ASSIGNED TASK ▸
Return each line below exactly as it reads, and omit any image in it.

--- RECORDED INFORMATION Enclosed Below ---

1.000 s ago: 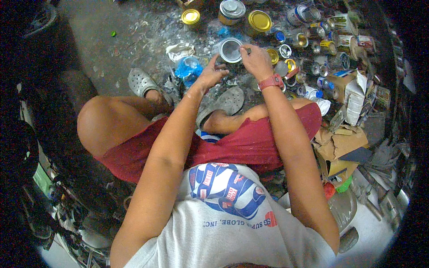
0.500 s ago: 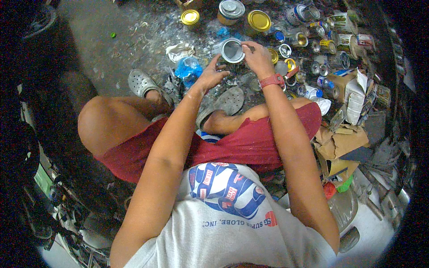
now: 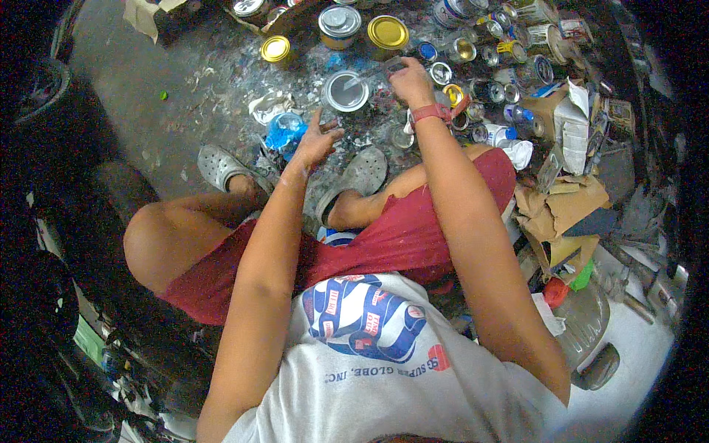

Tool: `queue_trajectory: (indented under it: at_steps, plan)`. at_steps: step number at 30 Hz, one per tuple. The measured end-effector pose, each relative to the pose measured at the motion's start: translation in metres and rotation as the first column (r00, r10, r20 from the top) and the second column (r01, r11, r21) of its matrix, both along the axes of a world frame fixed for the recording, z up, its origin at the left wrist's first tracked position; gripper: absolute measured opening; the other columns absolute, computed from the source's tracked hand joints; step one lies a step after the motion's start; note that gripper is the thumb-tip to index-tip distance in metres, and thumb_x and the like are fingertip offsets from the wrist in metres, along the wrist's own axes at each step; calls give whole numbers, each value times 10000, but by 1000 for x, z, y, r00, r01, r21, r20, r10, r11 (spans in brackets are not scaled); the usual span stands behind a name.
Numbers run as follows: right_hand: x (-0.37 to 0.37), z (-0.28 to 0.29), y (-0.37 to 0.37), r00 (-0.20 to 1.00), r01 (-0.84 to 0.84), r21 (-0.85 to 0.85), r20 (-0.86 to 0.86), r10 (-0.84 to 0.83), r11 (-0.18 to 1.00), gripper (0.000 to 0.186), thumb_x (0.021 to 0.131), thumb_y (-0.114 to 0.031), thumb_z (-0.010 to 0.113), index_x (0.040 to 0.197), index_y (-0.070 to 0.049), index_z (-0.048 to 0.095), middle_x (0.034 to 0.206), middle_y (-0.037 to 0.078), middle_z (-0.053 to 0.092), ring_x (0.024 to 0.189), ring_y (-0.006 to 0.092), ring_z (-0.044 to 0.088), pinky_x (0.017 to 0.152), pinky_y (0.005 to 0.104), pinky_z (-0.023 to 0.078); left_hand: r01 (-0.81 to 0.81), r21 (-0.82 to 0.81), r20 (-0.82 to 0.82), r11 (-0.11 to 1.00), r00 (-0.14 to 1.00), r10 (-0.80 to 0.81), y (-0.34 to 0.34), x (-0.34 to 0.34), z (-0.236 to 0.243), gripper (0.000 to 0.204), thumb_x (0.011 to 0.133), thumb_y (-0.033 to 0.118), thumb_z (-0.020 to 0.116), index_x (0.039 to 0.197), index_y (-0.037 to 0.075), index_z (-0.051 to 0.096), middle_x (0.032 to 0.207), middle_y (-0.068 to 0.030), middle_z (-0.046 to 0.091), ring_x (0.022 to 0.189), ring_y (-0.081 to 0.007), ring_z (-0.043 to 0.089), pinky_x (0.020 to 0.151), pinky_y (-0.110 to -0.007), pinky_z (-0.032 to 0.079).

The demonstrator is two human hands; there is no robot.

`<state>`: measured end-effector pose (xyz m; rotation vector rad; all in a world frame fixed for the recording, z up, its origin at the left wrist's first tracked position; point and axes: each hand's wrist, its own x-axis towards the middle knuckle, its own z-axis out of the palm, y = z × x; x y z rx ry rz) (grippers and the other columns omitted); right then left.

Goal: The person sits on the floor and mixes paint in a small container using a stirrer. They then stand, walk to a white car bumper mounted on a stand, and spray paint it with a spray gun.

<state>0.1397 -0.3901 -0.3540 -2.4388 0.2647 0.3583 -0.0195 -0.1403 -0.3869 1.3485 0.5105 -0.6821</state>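
An unlidded paint can (image 3: 346, 91) with a silvery rim and grey inside stands on the stained floor ahead of me. My right hand (image 3: 410, 83) is to the right of it, closed on a flat, dark spatula-like tool (image 3: 393, 68). A pale strip stretches from near that tool over the can's mouth; whether it belongs to the tool is unclear. My left hand (image 3: 319, 140) hovers just below the can, fingers apart, with nothing in it. Beside this hand lie a crumpled blue plastic bag (image 3: 285, 131) and a white rag (image 3: 272, 108).
Beyond the can stand a grey-lidded can (image 3: 340, 26) and yellow-lidded cans (image 3: 388, 32) (image 3: 275, 49). Several cans and jars crowd the right side, near a torn cardboard box (image 3: 569, 125) and brown cardboard scraps (image 3: 554, 203). My shoes (image 3: 362, 173) are close to the can.
My right hand has left the can's rim and now holds the flat tool. My left hand has drawn slightly away from the can. The whole view has shifted a little.
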Motion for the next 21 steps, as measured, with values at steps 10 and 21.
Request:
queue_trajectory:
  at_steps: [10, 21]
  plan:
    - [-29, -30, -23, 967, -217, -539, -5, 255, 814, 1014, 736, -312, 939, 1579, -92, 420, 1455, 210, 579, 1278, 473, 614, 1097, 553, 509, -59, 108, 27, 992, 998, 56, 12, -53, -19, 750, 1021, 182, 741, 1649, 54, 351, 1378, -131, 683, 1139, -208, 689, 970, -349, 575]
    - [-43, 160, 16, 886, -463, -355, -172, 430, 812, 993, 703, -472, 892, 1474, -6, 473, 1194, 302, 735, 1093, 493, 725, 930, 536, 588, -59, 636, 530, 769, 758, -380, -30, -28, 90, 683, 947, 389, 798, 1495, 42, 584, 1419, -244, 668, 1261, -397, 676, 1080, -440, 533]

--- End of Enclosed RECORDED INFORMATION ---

WRITTEN REPLY ▸
1.000 s ago: 
0.500 s ago: 
now: 

Tool: `queue_trajectory: (indented under it: at_steps, plan)`. at_steps: step number at 30 Hz, one per tuple. The measured end-effector pose, each relative to the pose measured at the motion's start: translation in metres and rotation as the first column (r00, r10, r20 from the top) and the second column (r01, r11, r21) of its matrix, both along the axes of a world frame fixed for the recording, z up, its origin at the left wrist's first tracked position; gripper: absolute measured opening; the other columns absolute, computed from the source's tracked hand joints; step one lies a step after the motion's start; note that gripper is the thumb-tip to index-tip distance in metres, and thumb_x and the like are fingertip offsets from the wrist in metres, along the wrist's own axes at each step; calls give whole numbers, each value times 10000, but by 1000 for x, z, y, r00, r01, r21, r20, r10, r11 (spans in brackets are not scaled); the usual span stands behind a name.
Numbers run as follows: right_hand: x (-0.37 to 0.37), z (-0.28 to 0.29), y (-0.37 to 0.37), r00 (-0.20 to 1.00), r01 (-0.84 to 0.84), r21 (-0.85 to 0.85), r20 (-0.86 to 0.86), r10 (-0.84 to 0.83), r11 (-0.18 to 1.00), gripper (0.000 to 0.186), thumb_x (0.021 to 0.131), thumb_y (-0.114 to 0.031), thumb_z (-0.010 to 0.113), index_x (0.040 to 0.197), index_y (-0.070 to 0.049), index_z (-0.048 to 0.095), middle_x (0.034 to 0.206), middle_y (-0.037 to 0.078), middle_z (-0.053 to 0.092), ring_x (0.024 to 0.189), ring_y (-0.006 to 0.092), ring_z (-0.044 to 0.088), pinky_x (0.017 to 0.152), pinky_y (0.005 to 0.104), pinky_z (-0.023 to 0.078); left_hand: r01 (-0.81 to 0.81), r21 (-0.82 to 0.81), r20 (-0.82 to 0.82), r11 (-0.11 to 1.00), r00 (-0.14 to 1.00), r10 (-0.80 to 0.81), y (-0.34 to 0.34), x (-0.34 to 0.34), z (-0.236 to 0.243), gripper (0.000 to 0.204), thumb_x (0.011 to 0.133), thumb_y (-0.033 to 0.118), thumb_z (-0.020 to 0.116), index_x (0.039 to 0.197), index_y (-0.037 to 0.075), index_z (-0.051 to 0.096), middle_x (0.032 to 0.207), middle_y (-0.068 to 0.030), middle_z (-0.046 to 0.091), ring_x (0.022 to 0.189), ring_y (-0.081 to 0.007), ring_z (-0.043 to 0.089), pinky_x (0.020 to 0.151), pinky_y (-0.110 to -0.007), pinky_z (-0.032 to 0.079).

The demonstrator is two human hands; there is no robot.

`<state>`: measured end-effector pose (xyz m; rotation vector rad; all in a world frame fixed for the recording, z up, its origin at the left wrist's first tracked position; point and axes: each hand's wrist, its own x-axis towards the middle knuckle, its own z-axis out of the palm, y = z × x; x y z rx ry rz) (grippers and the other columns omitted); right then left.

Goal: The person sits on the floor and mixes paint in a small container using a stirrer. They then stand, walk to a white car bumper mounted on a stand, and spray paint it with a spray gun.

<state>0.1397 -0.3901 -0.3540 -2.4388 0.2647 0.3583 -0.0195 -0.1403 -0.3869 1.3485 0.5105 -0.6821</state>
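An unlidded paint can (image 3: 346, 91) with a silvery rim and grey inside stands on the stained floor ahead of me. My right hand (image 3: 410, 83) is to the right of it, closed on a flat, dark spatula-like tool (image 3: 393, 68). A pale strip stretches from near that tool over the can's mouth; whether it belongs to the tool is unclear. My left hand (image 3: 319, 140) hovers just below the can, fingers apart, with nothing in it. Beside this hand lie a crumpled blue plastic bag (image 3: 285, 131) and a white rag (image 3: 272, 108).
Beyond the can stand a grey-lidded can (image 3: 340, 26) and yellow-lidded cans (image 3: 388, 32) (image 3: 275, 49). Several cans and jars crowd the right side, near a torn cardboard box (image 3: 569, 125) and brown cardboard scraps (image 3: 554, 203). My shoes (image 3: 362, 173) are close to the can.
My right hand has left the can's rim and now holds the flat tool. My left hand has drawn slightly away from the can. The whole view has shifted a little.
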Motion for the next 21 steps, as measured, with values at steps 10 and 21.
Request:
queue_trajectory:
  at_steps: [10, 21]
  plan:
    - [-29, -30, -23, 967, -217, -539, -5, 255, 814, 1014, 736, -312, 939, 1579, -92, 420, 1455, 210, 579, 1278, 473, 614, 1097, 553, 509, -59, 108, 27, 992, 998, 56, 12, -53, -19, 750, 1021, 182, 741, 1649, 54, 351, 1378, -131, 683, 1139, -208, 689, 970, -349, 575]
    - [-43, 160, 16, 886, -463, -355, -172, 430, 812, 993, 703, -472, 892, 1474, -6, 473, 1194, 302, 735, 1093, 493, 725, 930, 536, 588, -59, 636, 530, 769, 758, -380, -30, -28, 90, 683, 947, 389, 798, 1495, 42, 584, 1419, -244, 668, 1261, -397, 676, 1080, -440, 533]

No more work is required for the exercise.